#### What to work on:
All lines from the one containing "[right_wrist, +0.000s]" to the end of the listing below should be output exactly; omit the pictures.

#### Stored data:
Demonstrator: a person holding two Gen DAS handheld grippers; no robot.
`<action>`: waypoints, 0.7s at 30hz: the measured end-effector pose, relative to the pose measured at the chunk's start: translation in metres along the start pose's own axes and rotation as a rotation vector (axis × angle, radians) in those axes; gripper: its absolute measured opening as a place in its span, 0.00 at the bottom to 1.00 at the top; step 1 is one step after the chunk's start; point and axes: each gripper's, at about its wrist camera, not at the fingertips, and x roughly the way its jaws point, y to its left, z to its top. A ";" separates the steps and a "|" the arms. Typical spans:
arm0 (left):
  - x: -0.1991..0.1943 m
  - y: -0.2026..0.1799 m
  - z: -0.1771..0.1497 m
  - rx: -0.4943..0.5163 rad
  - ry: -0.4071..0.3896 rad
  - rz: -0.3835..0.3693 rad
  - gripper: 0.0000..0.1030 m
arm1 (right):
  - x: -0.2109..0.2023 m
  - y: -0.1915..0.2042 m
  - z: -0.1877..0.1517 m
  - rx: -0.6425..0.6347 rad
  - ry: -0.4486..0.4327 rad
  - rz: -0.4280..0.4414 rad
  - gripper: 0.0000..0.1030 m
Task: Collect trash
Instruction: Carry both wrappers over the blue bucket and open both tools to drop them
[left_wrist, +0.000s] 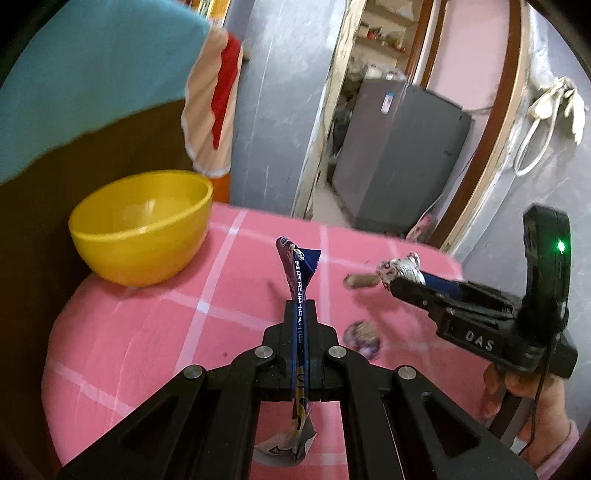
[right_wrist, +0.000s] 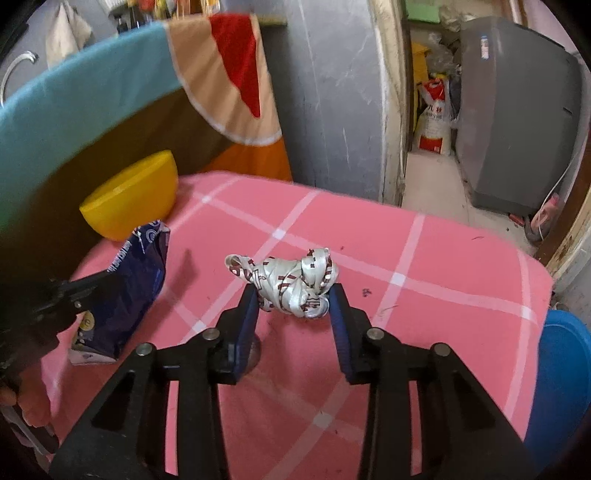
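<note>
My right view alone shows the white ribbon wad pinched between my right gripper pads over the pink cloth. Left gripper is pressed flat on a blue wrapper, right of the yellow bowl.

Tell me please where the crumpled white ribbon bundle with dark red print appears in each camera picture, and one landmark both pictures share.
Left wrist view: the crumpled white ribbon bundle with dark red print sits right of centre, at the tip of the right tongs.
Right wrist view: the bundle is in the centre, between the blue pads of the right tongs.
Shared landmark: the round yellow plastic bowl, at the left on the pink checked cloth.
</note>
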 end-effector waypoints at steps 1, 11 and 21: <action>-0.005 -0.005 0.002 0.002 -0.028 -0.006 0.01 | -0.005 0.000 -0.001 0.002 -0.021 -0.002 0.45; -0.046 -0.069 0.023 0.086 -0.314 -0.093 0.01 | -0.113 -0.006 -0.008 -0.027 -0.391 -0.125 0.45; -0.053 -0.151 0.038 0.160 -0.413 -0.203 0.01 | -0.183 -0.036 -0.025 -0.002 -0.593 -0.274 0.45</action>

#### The answer:
[right_wrist, +0.000s] 
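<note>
My right view alone shows the white ribbon wad pinched between my right gripper pads over the pink cloth. Left gripper is pressed flat on a blue wrapper, right of the yellow bowl.

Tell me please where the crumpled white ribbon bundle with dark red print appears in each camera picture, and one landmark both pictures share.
Left wrist view: the crumpled white ribbon bundle with dark red print sits right of centre, at the tip of the right tongs.
Right wrist view: the bundle is in the centre, between the blue pads of the right tongs.
Shared landmark: the round yellow plastic bowl, at the left on the pink checked cloth.
</note>
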 end-effector waypoints at steps 1, 11 and 21: <action>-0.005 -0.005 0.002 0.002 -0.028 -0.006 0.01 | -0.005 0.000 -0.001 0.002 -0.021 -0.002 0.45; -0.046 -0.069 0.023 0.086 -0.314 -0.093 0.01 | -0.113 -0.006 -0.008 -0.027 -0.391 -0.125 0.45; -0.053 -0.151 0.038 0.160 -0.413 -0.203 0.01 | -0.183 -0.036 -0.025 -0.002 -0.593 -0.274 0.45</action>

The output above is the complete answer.